Ombudsman Confirms Jailed Kyrgyz Journalist Attacked By Guards

Makhabat Tajibek-kyzy (file photo)

BISHKEK -- Representatives of the Kyrgyz Ombudsman's Institute have confirmed that guards physically attacked journalist Makhabat Tajibek-kyzy and two of her cellmates in a detention center in the capital.

Representatives of the ombudsman told RFE/RL over the weekend that they visited Tajibek-kyzy in the detention center on April 6 and confirmed bruises on her hands, face, and under her left arm outlined in a complaint she filed that day.

Prosecutors subsequently said they had launched a preliminary investigation into Tajibek-kyzy's complaint.

Tajibek-kyzy is the wife of prominent investigative journalist Bolot Temirov, the founder of the Temirov Live investigative group, who was deported to Moscow in November 2022 after a court ruled that he illegally obtained Kyrgyz citizenship, which he denies.

Tajibek-kyzy and seven current and former reporters of Temirov Live were sent to pretrial detention in January on charges of "calling for mass riots," which the journalists and rights groups have rejected as politically motivated.

In a statement issued on April 7, Temirov linked the guards' attack on his wife to his recent investigative reports about President Sadyr Japarov's trip to Italy with his family and a fact-checking analysis of a public statement by the chief of the State Committee for National Security (UKMK), Kamchybek Tashiev, denying his involvement in corrupt activities.

"I consider it a warning sent to me through the beating of my wife in custody," Temirov said.

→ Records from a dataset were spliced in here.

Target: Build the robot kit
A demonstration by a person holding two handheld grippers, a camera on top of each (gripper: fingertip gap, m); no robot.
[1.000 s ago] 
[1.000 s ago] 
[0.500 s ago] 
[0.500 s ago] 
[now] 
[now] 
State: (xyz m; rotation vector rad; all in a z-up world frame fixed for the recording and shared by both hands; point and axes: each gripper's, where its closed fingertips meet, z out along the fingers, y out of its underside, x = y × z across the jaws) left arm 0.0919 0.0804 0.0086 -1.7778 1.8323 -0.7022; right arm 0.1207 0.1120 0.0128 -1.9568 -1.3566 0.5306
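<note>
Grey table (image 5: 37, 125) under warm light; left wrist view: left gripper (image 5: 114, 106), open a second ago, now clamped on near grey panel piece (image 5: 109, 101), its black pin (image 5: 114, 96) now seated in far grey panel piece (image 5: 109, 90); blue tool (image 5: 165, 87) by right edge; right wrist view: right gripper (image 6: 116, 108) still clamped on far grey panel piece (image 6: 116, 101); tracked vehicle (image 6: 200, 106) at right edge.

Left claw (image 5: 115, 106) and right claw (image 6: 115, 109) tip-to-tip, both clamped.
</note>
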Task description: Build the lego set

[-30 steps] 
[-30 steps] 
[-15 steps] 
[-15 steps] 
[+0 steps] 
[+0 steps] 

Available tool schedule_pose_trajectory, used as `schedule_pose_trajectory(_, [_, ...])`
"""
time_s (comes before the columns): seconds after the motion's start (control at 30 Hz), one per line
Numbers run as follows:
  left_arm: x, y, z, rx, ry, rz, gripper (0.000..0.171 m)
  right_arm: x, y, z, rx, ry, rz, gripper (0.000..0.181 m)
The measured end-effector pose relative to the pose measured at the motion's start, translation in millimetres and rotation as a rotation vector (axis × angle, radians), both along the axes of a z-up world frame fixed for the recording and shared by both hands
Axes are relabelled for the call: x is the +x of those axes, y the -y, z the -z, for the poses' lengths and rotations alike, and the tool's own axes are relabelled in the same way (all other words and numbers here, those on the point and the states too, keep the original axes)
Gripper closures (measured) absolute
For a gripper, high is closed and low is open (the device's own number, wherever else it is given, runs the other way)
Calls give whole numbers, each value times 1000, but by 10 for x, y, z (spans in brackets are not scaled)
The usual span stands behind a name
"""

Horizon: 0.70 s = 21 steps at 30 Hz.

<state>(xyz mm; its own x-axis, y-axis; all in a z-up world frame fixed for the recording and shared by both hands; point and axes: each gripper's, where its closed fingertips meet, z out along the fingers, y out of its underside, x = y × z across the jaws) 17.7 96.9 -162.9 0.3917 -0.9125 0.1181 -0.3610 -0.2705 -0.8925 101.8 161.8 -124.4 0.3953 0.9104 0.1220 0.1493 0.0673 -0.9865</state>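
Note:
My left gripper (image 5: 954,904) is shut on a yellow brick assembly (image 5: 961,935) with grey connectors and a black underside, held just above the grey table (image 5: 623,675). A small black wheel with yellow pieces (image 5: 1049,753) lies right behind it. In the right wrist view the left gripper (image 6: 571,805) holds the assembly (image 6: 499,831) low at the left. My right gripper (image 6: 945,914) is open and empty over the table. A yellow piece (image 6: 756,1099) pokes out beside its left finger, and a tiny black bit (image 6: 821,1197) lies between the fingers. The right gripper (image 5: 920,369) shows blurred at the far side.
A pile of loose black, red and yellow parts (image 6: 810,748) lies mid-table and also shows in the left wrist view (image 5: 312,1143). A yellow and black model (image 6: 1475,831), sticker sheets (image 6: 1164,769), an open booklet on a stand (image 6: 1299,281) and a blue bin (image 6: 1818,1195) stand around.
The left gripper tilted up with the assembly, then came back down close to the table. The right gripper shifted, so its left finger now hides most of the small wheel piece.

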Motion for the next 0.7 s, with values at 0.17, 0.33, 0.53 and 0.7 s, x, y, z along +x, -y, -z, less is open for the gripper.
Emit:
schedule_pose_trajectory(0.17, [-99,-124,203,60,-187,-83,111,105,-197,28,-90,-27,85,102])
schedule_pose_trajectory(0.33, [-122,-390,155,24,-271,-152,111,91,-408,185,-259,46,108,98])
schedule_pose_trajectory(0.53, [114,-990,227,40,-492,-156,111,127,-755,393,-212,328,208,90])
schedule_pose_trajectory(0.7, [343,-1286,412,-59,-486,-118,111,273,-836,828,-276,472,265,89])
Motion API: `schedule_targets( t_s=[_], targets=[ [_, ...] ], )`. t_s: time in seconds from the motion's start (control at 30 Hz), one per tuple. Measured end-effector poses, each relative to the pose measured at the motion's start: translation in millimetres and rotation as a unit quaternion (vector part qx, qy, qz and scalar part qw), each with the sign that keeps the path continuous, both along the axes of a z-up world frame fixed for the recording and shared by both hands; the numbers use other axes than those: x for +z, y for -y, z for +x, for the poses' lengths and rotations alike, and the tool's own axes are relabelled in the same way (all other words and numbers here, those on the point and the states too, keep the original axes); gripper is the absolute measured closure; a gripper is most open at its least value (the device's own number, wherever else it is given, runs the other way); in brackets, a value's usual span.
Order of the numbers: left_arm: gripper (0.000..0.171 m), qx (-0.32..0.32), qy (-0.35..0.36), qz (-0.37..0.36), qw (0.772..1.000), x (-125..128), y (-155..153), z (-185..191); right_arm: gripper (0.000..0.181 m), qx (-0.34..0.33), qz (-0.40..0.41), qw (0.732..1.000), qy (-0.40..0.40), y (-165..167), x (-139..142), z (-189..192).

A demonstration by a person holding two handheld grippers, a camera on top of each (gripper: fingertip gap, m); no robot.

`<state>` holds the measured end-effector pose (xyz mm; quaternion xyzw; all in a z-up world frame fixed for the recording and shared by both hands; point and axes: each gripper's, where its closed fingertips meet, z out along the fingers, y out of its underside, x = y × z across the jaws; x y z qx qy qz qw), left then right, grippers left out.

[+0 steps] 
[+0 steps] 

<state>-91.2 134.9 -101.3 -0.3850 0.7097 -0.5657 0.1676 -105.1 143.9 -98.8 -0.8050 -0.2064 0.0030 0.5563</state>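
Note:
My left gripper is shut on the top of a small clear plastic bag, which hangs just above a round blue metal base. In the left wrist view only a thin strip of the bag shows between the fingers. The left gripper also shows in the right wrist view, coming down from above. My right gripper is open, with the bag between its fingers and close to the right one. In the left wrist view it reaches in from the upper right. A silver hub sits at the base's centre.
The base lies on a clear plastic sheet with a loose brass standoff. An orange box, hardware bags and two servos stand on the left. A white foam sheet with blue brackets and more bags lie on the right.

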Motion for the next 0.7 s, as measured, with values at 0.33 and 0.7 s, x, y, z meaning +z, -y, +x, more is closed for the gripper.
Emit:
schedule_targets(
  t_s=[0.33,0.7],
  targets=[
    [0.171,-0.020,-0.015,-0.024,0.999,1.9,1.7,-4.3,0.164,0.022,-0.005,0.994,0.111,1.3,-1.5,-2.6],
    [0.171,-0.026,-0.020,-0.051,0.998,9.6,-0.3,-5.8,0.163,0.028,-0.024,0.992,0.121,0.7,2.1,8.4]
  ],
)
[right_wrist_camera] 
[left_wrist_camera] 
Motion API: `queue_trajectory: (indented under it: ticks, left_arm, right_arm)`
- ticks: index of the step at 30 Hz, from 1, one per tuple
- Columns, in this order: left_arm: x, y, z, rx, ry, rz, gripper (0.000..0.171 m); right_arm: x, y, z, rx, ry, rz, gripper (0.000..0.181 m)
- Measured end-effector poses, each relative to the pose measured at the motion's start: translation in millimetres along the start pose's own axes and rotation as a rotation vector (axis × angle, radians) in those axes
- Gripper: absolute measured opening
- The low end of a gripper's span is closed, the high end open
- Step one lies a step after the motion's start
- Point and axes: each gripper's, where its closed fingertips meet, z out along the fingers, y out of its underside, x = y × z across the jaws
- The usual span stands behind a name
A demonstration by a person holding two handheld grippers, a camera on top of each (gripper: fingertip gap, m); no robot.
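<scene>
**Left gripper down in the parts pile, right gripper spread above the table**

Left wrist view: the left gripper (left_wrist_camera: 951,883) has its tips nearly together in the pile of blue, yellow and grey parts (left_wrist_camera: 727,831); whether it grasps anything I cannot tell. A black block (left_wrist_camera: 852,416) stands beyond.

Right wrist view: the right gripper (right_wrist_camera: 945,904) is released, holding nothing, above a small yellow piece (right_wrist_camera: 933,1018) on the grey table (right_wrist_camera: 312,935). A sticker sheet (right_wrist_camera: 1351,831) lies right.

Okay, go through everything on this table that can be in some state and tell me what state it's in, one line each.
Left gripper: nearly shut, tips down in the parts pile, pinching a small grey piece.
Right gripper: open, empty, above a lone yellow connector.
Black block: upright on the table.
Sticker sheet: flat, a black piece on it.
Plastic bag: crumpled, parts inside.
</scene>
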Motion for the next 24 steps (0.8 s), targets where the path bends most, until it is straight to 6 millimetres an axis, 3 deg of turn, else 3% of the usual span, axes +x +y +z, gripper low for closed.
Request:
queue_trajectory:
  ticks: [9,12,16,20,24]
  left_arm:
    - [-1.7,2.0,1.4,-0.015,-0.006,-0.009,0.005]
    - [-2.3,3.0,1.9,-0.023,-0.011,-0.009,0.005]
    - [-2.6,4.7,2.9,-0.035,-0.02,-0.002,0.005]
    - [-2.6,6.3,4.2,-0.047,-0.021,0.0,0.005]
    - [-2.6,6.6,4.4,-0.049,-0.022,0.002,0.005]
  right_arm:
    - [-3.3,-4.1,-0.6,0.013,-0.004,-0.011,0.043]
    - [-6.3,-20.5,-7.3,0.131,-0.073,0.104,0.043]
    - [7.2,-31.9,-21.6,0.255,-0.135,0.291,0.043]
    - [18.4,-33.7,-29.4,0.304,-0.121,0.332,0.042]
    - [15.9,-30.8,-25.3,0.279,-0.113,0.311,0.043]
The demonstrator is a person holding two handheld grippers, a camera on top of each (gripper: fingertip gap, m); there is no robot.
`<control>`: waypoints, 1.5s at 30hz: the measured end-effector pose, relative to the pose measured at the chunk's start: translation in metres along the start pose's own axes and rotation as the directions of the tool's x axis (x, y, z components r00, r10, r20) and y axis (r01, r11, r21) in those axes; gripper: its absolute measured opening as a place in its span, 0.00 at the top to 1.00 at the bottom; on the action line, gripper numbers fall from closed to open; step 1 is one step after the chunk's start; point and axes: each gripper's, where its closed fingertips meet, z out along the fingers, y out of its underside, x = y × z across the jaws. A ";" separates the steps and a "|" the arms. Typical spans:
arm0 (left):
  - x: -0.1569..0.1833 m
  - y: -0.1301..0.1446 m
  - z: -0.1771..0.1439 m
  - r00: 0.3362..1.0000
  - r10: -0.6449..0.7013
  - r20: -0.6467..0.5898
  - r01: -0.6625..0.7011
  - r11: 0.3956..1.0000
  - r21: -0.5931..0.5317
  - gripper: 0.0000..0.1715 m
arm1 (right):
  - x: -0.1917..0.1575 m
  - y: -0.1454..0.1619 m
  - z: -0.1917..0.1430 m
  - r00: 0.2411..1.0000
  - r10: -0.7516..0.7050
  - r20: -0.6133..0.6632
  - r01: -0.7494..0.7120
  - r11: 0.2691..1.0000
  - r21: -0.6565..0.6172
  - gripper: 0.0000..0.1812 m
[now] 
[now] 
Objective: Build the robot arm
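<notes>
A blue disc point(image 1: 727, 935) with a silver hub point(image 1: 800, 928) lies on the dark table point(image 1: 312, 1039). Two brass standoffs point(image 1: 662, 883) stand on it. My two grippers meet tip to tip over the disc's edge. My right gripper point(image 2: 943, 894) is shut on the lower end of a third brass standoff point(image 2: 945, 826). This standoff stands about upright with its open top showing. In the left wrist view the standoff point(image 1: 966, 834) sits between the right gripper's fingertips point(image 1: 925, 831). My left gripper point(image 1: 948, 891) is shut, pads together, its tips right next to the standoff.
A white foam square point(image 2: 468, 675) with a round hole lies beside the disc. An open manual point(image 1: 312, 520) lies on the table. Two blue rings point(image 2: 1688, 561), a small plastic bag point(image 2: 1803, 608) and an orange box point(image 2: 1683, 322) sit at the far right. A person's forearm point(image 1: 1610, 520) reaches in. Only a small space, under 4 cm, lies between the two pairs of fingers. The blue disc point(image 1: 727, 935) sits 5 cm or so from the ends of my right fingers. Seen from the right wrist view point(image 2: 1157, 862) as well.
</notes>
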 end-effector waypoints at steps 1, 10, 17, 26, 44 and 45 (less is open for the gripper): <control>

Kyrgyz-based and international human rights groups have urged the government to immediately release the Temirov Live journalists and drop all charges against them.

Kyrgyzstan's media and civil society have traditionally been the most vibrant in Central Asia. But that has changed amid a deepening government crackdown.

Last week, Japarov signed into law a controversial bill that allows the authorities to register organizations as "foreign representatives," which critics say mirrors a repressive Russian law on "foreign agents" that Moscow uses to muzzle free press and NGOs.